A single number is wanted: how many lines of the records below contain the word "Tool".

========================================================================

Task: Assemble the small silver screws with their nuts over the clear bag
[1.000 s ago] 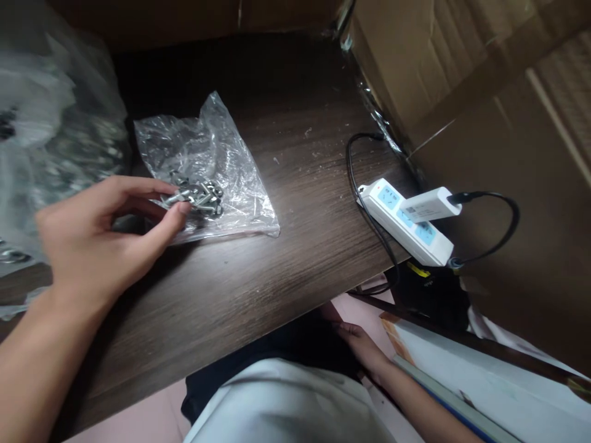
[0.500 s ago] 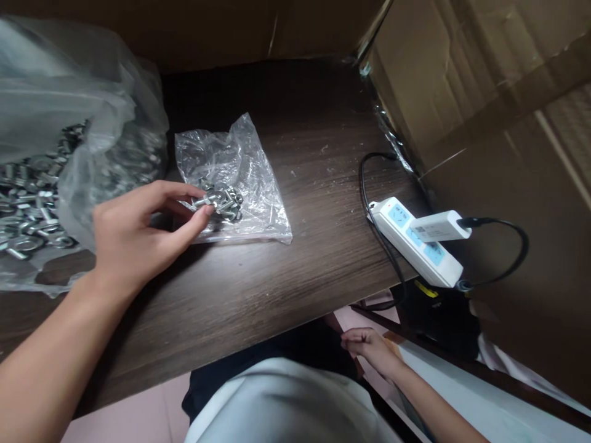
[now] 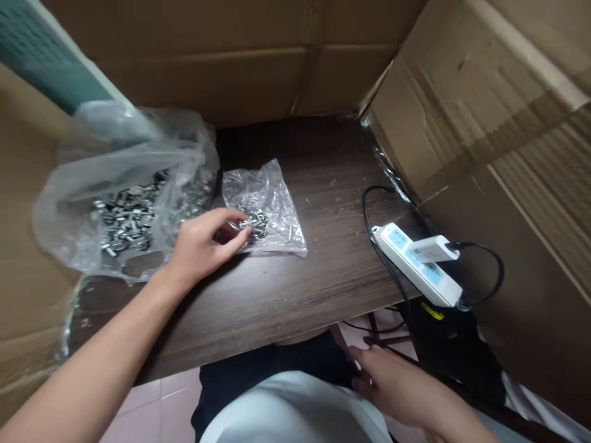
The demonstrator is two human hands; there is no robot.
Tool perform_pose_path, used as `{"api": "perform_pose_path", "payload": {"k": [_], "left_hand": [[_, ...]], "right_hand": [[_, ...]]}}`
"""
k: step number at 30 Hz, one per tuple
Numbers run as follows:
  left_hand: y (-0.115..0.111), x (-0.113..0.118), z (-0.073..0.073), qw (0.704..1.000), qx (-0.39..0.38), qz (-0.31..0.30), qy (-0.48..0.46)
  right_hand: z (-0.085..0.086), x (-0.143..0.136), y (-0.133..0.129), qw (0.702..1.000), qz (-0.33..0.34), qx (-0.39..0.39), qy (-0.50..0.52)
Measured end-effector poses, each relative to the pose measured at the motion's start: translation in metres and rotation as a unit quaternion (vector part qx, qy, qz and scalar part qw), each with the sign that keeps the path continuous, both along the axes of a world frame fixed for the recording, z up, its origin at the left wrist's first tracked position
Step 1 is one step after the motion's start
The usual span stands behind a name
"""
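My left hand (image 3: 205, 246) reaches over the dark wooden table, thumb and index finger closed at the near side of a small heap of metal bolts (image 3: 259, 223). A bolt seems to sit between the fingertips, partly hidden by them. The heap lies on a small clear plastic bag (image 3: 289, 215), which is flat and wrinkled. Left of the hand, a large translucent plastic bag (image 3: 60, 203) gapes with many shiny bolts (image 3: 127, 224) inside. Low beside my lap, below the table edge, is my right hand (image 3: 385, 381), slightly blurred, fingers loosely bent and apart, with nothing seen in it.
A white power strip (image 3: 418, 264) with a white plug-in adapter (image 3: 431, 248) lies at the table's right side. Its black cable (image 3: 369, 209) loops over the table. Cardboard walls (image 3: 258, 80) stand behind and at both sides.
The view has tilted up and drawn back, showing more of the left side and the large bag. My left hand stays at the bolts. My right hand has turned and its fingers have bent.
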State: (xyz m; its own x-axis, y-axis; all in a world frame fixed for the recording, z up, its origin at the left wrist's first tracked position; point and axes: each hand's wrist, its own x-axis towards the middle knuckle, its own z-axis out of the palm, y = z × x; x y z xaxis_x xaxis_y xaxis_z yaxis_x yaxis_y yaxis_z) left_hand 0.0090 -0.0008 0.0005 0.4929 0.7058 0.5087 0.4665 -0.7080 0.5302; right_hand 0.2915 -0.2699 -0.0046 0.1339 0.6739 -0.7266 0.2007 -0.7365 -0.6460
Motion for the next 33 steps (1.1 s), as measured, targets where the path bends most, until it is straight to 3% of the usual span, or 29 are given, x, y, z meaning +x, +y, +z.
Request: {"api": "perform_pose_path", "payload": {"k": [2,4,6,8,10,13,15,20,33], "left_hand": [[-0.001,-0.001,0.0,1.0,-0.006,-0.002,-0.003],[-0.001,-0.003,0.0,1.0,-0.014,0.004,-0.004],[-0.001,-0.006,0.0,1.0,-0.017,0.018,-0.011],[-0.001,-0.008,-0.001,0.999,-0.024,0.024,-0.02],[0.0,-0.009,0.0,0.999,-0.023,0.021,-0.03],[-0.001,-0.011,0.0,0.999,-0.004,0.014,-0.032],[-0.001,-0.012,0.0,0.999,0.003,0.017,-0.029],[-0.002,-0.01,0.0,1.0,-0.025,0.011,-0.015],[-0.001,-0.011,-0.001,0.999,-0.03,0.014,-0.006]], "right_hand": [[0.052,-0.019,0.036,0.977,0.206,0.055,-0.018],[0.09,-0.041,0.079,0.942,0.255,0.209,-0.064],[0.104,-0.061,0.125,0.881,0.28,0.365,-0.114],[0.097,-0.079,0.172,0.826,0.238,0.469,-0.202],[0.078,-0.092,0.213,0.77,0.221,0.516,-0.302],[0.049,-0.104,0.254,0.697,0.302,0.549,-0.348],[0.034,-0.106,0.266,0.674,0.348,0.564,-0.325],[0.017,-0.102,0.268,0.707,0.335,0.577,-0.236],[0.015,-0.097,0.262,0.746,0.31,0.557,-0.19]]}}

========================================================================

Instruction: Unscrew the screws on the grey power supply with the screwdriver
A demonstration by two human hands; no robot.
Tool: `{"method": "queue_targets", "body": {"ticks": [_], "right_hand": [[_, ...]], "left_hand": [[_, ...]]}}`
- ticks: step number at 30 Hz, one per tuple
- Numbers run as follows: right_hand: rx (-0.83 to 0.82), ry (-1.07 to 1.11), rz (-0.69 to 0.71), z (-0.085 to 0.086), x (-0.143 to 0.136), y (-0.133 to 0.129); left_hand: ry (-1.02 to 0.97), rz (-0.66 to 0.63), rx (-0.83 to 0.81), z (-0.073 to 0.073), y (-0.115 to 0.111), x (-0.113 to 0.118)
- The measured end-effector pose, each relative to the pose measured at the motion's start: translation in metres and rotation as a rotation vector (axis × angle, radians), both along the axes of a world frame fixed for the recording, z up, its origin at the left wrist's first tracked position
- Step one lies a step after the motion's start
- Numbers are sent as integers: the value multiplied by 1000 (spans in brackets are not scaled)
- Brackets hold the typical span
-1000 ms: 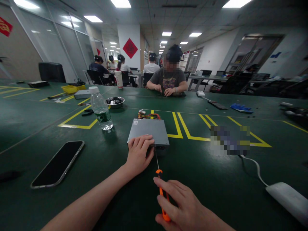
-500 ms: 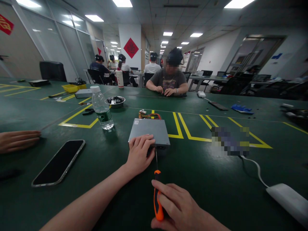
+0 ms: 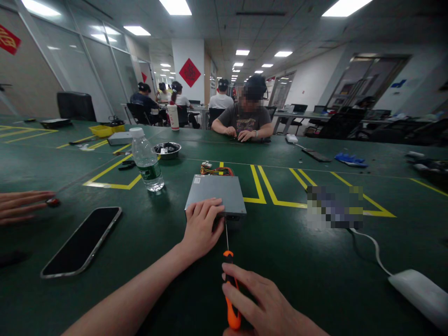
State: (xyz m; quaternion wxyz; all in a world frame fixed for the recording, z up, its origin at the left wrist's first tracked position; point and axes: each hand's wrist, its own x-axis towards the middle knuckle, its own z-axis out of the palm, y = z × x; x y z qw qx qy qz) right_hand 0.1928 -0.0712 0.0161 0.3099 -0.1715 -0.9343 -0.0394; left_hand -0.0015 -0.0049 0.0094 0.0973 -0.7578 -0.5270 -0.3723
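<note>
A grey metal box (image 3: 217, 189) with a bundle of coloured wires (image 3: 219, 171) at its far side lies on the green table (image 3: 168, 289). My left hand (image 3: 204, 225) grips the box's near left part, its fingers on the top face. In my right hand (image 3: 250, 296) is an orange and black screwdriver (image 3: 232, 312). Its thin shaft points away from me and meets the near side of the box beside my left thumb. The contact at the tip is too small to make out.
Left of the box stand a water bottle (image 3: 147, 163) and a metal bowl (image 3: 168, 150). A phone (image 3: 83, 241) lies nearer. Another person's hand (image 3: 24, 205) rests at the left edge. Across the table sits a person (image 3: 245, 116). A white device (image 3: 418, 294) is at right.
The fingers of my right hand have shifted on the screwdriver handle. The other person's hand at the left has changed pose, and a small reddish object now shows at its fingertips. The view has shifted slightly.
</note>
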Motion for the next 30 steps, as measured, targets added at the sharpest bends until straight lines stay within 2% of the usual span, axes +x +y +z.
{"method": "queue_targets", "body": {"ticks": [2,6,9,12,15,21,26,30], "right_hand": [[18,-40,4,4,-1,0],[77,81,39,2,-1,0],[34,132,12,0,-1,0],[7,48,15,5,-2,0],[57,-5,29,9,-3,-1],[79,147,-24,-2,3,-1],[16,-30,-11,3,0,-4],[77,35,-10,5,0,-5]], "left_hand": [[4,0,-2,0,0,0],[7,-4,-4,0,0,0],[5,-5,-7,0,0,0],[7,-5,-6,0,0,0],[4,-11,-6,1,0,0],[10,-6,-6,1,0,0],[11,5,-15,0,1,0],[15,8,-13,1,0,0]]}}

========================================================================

(Result):
2